(Work task): Lines that include the word "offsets" should be copied from the listing that follows.

(Provided records):
——————
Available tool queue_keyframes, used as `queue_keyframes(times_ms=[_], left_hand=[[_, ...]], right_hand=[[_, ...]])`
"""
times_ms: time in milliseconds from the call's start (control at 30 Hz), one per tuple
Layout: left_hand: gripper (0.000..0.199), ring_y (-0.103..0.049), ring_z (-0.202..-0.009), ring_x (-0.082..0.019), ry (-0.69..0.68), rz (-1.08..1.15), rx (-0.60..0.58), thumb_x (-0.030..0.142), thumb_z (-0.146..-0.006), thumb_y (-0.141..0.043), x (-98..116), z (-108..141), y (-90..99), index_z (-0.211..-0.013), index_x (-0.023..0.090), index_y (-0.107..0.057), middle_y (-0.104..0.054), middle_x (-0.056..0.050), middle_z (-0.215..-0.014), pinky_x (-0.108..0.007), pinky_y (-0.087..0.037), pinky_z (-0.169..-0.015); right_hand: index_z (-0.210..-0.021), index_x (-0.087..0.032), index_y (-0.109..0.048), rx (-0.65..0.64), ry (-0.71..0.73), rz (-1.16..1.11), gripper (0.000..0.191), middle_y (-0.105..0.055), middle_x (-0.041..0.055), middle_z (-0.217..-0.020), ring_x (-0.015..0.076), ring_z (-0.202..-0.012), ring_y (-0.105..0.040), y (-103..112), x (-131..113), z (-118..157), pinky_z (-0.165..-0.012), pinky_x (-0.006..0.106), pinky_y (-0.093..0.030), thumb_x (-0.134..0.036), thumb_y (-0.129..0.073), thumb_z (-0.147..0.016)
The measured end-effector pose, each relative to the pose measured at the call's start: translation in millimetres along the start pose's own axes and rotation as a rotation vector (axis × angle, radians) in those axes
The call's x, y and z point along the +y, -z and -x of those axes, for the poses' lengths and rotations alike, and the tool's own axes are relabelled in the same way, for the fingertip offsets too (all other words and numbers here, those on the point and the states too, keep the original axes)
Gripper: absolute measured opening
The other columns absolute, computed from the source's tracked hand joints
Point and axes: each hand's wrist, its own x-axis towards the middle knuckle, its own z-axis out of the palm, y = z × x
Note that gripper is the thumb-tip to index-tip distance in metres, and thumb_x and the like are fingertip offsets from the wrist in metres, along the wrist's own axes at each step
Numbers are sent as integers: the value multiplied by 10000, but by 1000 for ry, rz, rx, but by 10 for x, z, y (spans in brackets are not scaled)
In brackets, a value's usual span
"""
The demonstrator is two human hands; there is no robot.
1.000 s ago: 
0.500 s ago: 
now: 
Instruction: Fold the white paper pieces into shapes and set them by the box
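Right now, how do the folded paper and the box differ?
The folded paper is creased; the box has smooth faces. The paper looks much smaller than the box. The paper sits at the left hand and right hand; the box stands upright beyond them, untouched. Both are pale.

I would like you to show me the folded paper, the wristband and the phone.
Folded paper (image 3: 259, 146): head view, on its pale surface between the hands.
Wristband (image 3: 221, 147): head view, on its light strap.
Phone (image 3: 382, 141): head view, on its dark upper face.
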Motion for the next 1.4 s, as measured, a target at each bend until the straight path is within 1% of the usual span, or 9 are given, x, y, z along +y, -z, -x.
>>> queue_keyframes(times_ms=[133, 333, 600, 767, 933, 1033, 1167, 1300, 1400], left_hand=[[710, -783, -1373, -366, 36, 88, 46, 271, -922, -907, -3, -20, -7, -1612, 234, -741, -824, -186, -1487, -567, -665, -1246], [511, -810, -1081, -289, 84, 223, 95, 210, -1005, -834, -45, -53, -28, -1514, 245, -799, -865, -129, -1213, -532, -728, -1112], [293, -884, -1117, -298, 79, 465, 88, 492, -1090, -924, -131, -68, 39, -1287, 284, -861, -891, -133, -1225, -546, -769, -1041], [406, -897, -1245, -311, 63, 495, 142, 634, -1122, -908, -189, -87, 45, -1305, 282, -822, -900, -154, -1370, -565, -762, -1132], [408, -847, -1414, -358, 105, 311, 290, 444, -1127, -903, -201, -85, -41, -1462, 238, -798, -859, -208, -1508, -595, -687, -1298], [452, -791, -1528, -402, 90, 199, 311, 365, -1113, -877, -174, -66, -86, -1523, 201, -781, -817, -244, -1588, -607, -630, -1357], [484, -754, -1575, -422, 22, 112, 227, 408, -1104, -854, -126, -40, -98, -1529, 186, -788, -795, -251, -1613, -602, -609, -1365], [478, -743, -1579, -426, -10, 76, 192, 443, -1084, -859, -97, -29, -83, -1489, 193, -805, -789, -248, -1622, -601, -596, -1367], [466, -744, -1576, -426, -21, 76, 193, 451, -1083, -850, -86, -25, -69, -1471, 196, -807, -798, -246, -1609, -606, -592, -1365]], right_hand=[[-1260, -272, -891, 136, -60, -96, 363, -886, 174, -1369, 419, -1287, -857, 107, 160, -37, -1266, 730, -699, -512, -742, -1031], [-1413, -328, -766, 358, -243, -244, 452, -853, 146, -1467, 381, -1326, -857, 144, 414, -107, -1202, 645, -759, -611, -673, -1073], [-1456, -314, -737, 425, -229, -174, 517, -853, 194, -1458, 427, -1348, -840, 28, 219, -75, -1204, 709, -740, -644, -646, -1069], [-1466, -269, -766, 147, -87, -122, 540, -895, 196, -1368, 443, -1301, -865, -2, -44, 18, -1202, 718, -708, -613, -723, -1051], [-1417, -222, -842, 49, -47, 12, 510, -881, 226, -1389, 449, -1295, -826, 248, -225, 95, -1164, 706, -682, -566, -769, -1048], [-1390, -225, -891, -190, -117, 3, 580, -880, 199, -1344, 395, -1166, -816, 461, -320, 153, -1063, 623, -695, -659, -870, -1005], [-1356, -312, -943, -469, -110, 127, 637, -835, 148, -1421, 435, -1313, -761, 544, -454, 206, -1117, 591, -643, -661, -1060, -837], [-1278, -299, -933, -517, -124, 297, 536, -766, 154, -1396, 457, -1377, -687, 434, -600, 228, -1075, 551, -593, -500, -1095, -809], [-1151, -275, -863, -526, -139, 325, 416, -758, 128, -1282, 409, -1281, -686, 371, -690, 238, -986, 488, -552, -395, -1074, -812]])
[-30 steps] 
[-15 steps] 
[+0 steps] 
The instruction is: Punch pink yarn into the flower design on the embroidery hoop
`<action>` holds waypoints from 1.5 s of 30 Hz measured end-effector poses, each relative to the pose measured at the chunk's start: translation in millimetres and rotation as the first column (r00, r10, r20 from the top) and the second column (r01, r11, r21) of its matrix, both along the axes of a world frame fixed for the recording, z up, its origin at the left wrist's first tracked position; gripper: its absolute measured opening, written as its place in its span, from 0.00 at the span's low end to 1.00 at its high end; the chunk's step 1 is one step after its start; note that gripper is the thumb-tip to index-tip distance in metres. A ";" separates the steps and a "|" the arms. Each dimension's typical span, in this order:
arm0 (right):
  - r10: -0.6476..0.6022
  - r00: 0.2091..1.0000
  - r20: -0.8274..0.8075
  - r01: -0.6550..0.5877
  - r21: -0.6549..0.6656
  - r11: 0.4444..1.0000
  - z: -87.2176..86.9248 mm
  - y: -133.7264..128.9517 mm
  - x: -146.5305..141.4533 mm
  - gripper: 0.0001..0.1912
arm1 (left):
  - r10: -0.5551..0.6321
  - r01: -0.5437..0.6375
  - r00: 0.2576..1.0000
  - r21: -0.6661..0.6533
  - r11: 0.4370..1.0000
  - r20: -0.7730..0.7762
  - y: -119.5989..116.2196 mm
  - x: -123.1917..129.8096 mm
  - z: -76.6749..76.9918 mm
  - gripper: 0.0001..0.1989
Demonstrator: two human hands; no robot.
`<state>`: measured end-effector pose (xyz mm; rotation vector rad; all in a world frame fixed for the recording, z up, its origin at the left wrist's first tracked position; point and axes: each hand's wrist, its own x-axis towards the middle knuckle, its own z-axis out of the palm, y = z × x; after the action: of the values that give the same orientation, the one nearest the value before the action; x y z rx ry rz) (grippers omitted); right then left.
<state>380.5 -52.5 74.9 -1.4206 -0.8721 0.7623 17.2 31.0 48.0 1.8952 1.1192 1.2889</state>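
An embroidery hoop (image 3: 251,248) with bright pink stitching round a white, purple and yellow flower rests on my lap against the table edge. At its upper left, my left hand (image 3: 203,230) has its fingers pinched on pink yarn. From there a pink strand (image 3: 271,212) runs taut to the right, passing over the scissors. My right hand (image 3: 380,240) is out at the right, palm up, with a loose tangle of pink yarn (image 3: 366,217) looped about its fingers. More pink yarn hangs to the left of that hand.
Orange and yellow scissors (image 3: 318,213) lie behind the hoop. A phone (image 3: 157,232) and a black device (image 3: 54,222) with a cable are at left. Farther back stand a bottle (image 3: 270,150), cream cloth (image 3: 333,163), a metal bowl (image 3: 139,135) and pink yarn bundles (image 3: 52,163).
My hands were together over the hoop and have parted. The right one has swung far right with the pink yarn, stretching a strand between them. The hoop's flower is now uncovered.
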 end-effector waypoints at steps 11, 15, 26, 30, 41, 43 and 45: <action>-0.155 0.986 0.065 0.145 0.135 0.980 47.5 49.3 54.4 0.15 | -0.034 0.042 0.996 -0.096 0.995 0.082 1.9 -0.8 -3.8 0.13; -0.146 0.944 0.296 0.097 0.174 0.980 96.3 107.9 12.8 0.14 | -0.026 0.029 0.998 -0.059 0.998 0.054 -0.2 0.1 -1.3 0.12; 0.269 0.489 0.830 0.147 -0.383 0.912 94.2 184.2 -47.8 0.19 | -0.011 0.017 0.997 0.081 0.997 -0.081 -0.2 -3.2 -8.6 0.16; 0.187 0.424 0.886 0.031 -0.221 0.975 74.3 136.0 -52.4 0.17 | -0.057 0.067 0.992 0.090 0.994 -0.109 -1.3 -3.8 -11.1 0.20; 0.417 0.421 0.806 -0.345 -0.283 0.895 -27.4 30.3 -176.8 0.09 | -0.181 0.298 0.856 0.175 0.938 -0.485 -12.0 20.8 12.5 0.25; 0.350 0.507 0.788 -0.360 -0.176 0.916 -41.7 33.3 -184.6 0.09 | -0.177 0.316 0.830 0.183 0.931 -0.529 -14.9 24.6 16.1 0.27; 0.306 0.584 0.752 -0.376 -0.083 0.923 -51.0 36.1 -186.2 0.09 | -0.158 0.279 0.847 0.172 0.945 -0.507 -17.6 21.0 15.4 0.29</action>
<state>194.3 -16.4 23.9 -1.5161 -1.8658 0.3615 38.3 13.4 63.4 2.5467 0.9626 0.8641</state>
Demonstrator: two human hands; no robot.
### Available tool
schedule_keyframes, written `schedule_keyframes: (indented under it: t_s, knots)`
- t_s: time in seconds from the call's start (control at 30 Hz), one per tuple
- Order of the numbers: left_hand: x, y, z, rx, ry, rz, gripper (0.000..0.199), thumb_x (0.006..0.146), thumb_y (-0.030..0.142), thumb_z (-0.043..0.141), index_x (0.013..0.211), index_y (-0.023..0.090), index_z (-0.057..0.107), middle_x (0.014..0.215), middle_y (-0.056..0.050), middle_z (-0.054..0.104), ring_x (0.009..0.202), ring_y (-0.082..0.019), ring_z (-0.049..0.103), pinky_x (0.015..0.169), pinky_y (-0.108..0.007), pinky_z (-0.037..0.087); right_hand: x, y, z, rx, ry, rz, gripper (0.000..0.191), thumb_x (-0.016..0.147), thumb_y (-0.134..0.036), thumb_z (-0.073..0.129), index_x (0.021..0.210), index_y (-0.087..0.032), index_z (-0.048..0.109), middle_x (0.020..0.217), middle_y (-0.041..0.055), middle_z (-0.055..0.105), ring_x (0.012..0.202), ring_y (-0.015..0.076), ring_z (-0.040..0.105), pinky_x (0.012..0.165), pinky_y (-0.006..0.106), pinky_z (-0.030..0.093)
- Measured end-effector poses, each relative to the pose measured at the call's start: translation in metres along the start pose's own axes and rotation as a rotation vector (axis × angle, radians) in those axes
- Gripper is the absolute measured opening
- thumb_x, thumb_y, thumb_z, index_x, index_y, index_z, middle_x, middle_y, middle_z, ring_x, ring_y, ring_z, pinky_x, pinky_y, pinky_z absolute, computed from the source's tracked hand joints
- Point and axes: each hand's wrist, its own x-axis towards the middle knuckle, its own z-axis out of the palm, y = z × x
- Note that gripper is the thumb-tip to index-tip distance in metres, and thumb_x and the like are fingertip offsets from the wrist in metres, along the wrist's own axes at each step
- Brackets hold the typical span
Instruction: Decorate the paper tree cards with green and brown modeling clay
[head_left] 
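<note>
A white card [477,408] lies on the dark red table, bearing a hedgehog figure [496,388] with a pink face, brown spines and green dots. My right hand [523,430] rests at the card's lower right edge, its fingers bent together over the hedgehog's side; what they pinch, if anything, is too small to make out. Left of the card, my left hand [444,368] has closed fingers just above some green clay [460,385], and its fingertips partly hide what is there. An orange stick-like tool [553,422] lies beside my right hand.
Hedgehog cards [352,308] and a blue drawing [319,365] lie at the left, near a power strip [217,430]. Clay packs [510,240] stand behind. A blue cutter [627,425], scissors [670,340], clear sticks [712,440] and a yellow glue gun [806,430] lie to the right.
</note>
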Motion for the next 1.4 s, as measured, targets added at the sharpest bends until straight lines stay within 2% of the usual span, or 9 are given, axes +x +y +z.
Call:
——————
(Exercise solution):
The call's x, y and z point along the +y, -z and -x of those axes, for the poses' lengths and rotations alike, and the tool's own axes are relabelled in the same way, for the fingertip offsets too (all other words and numbers here, those on the point and the states too, keep the original axes)
Note that gripper is the thumb-tip to index-tip distance in metres, and thumb_x and the like are fingertip offsets from the wrist in metres, along the wrist's own axes at each step
- Note that gripper is the thumb-tip to index-tip distance in metres, and thumb_x and the like are fingertip offsets from the wrist in metres, along the wrist's own axes at each step

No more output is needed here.